### TASK GOAL
Please repeat the lines below exactly. Begin with the line containing "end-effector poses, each" and go on through the line containing "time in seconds".

### SOURCE DATA
--------------------------------

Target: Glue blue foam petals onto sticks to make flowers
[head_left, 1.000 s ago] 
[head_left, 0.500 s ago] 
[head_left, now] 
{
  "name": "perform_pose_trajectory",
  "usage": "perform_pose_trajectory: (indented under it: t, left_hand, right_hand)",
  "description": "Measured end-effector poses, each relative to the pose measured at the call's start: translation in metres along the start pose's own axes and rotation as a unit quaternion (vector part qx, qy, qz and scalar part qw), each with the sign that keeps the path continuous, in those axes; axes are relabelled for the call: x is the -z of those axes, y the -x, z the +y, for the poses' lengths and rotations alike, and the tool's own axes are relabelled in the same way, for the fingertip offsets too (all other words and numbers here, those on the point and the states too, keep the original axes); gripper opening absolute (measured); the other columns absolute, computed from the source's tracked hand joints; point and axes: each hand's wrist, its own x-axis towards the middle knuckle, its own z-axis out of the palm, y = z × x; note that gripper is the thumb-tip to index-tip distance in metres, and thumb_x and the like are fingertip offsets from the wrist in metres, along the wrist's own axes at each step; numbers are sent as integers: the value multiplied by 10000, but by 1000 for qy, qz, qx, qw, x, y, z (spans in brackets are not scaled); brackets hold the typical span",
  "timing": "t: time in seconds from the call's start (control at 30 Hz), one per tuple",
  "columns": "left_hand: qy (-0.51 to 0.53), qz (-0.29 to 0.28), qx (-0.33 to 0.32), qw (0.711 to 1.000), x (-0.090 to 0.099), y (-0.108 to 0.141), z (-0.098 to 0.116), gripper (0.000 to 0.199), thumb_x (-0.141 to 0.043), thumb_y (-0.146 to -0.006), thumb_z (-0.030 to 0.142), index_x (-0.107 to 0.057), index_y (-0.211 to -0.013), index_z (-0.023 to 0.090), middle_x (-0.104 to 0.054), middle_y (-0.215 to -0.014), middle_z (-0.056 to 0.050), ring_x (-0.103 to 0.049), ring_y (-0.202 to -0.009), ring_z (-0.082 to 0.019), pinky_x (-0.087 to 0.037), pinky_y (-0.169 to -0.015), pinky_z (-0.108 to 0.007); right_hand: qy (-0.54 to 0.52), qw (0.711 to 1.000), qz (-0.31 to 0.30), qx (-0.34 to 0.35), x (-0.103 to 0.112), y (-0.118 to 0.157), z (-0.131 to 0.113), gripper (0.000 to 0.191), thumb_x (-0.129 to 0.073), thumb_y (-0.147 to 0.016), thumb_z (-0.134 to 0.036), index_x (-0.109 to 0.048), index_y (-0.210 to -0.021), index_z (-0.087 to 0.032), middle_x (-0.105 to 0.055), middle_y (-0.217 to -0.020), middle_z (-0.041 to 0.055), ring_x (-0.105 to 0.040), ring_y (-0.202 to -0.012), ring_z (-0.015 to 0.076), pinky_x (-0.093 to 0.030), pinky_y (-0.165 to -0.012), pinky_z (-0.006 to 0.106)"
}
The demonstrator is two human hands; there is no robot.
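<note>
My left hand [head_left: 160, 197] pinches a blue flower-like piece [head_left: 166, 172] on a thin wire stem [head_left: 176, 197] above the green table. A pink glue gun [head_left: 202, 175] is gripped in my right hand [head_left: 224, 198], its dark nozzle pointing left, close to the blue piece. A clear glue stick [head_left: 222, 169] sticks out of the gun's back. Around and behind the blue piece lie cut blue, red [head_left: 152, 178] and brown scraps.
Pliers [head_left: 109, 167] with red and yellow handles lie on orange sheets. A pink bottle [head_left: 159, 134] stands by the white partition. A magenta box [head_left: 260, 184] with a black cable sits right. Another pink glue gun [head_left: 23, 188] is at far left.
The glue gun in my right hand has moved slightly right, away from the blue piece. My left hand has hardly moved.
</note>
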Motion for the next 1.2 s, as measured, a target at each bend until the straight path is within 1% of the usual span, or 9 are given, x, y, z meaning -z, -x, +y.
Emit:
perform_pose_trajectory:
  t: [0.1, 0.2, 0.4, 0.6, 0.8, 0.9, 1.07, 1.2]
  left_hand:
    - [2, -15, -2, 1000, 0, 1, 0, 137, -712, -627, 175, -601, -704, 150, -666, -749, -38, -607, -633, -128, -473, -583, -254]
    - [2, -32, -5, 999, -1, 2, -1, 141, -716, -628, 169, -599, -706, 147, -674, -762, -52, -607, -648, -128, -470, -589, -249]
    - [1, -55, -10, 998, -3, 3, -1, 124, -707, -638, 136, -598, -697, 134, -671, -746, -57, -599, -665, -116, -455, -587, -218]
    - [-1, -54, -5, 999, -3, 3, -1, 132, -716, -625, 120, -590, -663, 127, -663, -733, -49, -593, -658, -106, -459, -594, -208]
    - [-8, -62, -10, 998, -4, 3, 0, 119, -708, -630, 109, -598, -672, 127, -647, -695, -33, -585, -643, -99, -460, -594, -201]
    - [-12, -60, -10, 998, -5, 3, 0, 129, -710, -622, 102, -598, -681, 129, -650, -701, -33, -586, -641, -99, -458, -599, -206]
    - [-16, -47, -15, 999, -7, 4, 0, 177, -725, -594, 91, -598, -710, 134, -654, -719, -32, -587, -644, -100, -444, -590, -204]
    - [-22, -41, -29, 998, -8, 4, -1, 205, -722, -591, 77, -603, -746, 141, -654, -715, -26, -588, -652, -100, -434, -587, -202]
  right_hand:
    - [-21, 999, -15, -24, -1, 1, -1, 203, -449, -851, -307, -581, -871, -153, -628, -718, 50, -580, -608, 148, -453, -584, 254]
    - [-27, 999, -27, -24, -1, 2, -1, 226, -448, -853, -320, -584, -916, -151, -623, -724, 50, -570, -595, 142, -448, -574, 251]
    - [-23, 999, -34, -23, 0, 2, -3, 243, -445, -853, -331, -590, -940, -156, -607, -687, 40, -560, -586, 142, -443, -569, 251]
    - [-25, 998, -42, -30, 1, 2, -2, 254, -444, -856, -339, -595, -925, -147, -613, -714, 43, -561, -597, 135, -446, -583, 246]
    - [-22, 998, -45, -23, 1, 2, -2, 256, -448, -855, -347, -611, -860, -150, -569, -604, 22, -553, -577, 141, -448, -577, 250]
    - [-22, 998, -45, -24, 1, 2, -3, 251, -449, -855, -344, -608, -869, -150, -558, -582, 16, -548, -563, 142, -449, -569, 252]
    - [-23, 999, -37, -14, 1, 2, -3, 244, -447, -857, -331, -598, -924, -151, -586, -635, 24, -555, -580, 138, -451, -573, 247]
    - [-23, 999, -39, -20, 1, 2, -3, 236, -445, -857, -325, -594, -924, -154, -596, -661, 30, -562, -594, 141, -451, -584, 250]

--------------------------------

### COMPLETED EXERCISE
  "description": "Measured end-effector poses, each relative to the pose measured at the call's start: translation in metres along the start pose's own axes and rotation as a unit quaternion (vector part qx, qy, qz and scalar part qw), each with the sign that keeps the path continuous, in those axes; axes are relabelled for the call: x is the -z of those axes, y the -x, z the +y, for the poses' lengths and rotations alike, and the tool's own axes are relabelled in the same way, for the fingertip offsets too (all other words and numbers here, those on the point and the states too, keep the original axes); gripper opening absolute (measured); the other columns absolute, computed from the source's tracked hand joints; point and axes: each hand's wrist, its own x-axis towards the middle knuckle, its own z-axis out of the palm, y = z × x; note that gripper is the thumb-tip to index-tip distance in metres, and thumb_x and the like are fingertip offsets from the wrist in metres, along the wrist's own axes at each step; numbers are sent as integers: the value multiplied by 10000, but by 1000 for qy, qz, qx, qw, x, y, z (spans in brackets are not scaled); brackets hold the typical span",
  "timing": "t: time in seconds from the call's start (control at 30 Hz), one per tuple",

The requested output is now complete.